To determine the ratio of the rate of diffusion of nitrogen (N2) to the rate of diffusion of oxygen (O2), we can refer to Graham's law of diffusion.
Graham's law states that the rate of diffusion of a gas is inversely proportional to the square root of its molar mass.
Let's denote the rate of diffusion of nitrogen as R(N2) and the rate of diffusion of oxygen as R(O2). Since the gases are diffusing into containers filled with neon gas, we can assume that the molar mass of neon (Ne) is much greater than that of nitrogen and oxygen. Therefore, the rate of diffusion of neon can be considered constant.
According to Graham's law, we have the following equation:
R(N2) / R(O2) = sqrt(M(O2) / M(N2))
The molar mass of oxygen (O2) is approximately 32 g/mol, and the molar mass of nitrogen (N2) is approximately 28 g/mol.
Substituting these values into the equation, we get:
R(N2) / R(O2) = sqrt(32 / 28) = sqrt(1.143)
So, the ratio of the rate of diffusion of nitrogen to the rate of diffusion of oxygen is approximately 1.07.
Now, let's consider the ratio of the rates of effusion for nitrogen and oxygen. According to Graham's law of effusion, the rate of effusion is also inversely proportional to the square root of the molar mass.
The same equation can be used:
R(N2) / R(O2) = sqrt(M(O2) / M(N2))
Using the molar masses of 32 g/mol for oxygen and 28 g/mol for nitrogen, we get:
R(N2) / R(O2) = sqrt(32 / 28) = sqrt(1.143)
Thus, the ratio of the rates of effusion for nitrogen to oxygen is also approximately 1.07.
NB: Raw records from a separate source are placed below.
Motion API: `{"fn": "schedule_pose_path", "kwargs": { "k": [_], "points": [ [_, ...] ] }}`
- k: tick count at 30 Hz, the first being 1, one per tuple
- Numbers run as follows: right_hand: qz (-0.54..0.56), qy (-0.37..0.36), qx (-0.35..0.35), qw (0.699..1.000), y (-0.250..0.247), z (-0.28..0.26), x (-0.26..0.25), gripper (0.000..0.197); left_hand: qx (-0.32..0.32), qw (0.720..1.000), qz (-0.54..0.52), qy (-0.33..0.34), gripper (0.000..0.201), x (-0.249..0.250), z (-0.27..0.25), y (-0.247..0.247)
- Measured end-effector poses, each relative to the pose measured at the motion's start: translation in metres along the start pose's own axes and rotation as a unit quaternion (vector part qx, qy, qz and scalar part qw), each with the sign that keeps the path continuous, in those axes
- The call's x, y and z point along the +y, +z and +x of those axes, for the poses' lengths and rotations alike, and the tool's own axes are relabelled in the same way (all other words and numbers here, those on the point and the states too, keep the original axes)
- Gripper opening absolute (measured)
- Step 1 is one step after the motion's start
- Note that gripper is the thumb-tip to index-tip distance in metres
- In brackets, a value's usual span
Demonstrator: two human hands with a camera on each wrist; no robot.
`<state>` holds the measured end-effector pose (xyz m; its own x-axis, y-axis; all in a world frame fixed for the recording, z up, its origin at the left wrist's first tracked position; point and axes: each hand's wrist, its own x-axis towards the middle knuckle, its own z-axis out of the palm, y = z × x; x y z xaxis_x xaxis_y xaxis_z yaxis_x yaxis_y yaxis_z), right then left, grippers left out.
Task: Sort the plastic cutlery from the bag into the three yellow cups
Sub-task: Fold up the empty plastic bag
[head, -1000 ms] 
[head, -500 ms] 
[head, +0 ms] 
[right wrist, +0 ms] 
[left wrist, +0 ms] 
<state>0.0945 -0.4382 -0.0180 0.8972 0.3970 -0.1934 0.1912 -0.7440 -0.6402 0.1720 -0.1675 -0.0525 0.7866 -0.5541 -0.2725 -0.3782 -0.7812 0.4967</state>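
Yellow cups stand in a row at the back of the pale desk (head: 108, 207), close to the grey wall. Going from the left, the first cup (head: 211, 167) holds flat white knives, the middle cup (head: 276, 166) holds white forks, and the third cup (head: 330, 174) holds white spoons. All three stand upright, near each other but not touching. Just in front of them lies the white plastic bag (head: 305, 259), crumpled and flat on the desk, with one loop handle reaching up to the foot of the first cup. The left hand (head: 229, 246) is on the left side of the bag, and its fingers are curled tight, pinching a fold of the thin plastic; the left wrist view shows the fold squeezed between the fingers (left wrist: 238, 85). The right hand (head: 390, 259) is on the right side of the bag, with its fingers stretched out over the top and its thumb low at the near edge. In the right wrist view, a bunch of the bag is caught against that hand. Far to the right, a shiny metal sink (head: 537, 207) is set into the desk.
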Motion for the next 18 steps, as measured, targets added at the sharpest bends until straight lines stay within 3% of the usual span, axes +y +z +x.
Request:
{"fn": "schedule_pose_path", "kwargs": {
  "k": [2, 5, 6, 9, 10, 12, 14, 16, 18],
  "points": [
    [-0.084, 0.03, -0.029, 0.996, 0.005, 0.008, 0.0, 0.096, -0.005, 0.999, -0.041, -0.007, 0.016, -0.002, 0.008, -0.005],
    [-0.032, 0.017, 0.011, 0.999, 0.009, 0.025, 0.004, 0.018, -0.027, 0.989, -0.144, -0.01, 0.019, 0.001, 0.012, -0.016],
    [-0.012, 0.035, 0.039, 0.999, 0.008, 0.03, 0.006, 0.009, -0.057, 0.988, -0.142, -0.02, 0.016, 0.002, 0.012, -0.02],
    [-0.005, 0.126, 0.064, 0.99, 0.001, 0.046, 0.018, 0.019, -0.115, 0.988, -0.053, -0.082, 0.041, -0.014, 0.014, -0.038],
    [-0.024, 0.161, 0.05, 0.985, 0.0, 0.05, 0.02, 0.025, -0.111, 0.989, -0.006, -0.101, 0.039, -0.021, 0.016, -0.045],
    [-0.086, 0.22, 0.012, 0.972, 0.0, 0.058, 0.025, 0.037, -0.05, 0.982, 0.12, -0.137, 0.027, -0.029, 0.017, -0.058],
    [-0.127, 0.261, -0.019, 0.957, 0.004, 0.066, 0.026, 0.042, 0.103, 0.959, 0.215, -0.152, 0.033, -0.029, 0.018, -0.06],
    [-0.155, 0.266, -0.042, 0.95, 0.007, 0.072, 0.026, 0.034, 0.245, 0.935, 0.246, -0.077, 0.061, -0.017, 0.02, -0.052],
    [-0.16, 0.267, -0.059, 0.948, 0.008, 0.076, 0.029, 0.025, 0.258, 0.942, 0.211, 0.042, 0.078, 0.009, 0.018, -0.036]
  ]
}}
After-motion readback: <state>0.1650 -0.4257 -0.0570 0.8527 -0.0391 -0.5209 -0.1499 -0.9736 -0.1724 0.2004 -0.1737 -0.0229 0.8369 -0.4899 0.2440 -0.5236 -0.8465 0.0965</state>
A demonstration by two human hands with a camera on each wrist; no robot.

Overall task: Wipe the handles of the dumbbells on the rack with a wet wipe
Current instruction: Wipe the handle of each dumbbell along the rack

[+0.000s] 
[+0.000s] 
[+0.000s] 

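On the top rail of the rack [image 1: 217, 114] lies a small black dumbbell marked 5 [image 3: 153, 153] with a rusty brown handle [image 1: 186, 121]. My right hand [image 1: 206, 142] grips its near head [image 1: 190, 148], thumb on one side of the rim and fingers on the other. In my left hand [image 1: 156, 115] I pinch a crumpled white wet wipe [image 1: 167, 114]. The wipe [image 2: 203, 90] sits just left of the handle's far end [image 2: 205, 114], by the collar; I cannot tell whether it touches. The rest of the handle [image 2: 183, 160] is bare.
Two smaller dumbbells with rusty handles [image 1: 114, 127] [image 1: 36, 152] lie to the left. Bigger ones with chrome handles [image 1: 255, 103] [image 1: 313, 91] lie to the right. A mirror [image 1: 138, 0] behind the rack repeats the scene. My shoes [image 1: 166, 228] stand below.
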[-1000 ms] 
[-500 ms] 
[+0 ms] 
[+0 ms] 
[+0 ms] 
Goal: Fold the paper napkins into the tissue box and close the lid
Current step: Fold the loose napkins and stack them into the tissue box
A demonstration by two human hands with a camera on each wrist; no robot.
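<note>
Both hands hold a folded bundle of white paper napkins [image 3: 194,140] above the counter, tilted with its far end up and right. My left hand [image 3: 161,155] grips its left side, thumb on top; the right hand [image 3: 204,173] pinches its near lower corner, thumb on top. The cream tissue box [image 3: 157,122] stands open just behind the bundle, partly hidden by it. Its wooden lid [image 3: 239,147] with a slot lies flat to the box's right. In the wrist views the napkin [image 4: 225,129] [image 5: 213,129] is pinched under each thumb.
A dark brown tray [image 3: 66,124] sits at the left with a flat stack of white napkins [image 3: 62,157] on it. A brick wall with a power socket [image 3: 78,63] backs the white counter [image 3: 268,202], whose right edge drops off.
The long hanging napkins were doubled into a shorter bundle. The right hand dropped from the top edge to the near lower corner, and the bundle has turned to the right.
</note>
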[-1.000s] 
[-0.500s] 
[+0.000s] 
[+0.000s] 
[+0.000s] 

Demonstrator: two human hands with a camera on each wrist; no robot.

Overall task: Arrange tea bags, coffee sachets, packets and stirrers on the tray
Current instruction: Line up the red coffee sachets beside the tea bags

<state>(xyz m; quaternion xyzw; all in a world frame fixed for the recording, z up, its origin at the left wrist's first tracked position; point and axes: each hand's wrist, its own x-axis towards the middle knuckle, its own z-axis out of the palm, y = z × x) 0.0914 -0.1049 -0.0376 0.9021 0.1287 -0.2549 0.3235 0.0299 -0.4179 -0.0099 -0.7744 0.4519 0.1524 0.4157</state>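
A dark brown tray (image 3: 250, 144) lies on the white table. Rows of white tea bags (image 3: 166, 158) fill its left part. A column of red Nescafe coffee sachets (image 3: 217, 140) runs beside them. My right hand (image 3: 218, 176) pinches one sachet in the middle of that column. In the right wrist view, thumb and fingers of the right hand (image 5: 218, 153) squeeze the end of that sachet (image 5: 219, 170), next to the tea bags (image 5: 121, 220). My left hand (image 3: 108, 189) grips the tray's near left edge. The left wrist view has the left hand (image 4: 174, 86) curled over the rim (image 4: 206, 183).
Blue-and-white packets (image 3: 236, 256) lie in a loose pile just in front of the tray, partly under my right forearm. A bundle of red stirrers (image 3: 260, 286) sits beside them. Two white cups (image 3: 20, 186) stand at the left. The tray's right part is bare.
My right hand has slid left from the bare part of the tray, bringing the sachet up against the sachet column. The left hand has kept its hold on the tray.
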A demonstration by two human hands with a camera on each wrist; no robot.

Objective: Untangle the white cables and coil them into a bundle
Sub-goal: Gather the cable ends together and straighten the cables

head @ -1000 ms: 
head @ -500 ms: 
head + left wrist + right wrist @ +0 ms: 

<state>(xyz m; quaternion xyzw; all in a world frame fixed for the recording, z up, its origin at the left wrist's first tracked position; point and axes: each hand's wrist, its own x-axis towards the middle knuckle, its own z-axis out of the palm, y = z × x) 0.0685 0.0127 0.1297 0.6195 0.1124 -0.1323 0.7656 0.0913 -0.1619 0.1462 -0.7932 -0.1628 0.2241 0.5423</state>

Therefore, the ratio of the rate of diffusion of nitrogen to the rate of diffusion of oxygen is equal to the ratio of the rates of effusion for the two gases.
To find the ratio of the rate of diffusion of nitrogen to the rate of diffusion of oxygen, we first need to understand the factors that affect the rate of diffusion.
The rate of diffusion is determined by Graham's Law, which states that the rate of diffusion of a gas is inversely proportional to the square root of its molar mass.
So, to calculate the ratio of the rate of diffusion of nitrogen (N2) to the rate of diffusion of oxygen (O2), we need to compare the square roots of their molar masses:
1. Find the molar masses of nitrogen (N2) and oxygen (O2):
- Nitrogen: Atomic mass of nitrogen (N) = 14.01 g/mol
Multiply by 2 (since it's N2) => molar mass = 28.02 g/mol
- Oxygen: Atomic mass of oxygen (O) = 16.00 g/mol
Multiply by 2 (since it's O2) => molar mass = 32.00 g/mol
2. Take the square root of the molar masses:
- Square root of 28.02 g/mol = 5.29 g/mol
- Square root of 32.00 g/mol = 5.66 g/mol
3. Calculate the ratio of the rate of diffusion:
- Ratio of nitrogen diffusion rate to oxygen diffusion rate:
= (Rate of diffusion of nitrogen/ Rate of diffusion of oxygen)
= (Square root of molar mass of oxygen / Square root of molar mass of nitrogen)
= (5.66 g/mol / 5.29 g/mol)
= 1.07
The ratio of the rate of diffusion of nitrogen to the rate of diffusion of oxygen is approximately 1.07.
Now, let's compare this ratio to the ratio of the rates of effusion for the two gases.
According to Graham's Law, the rate of effusion (gas escaping through a small opening) is also inversely proportional to the square root of the molar mass of the gas. Therefore, the ratio of the rates of effusion for nitrogen (N2) and oxygen (O2) would be the same as the ratio of their diffusion rates.
Hence, the ratio of the rate of diffusion of nitrogen to the rate of diffusion of oxygen is the same as the ratio of the rates of effusion for the two gases.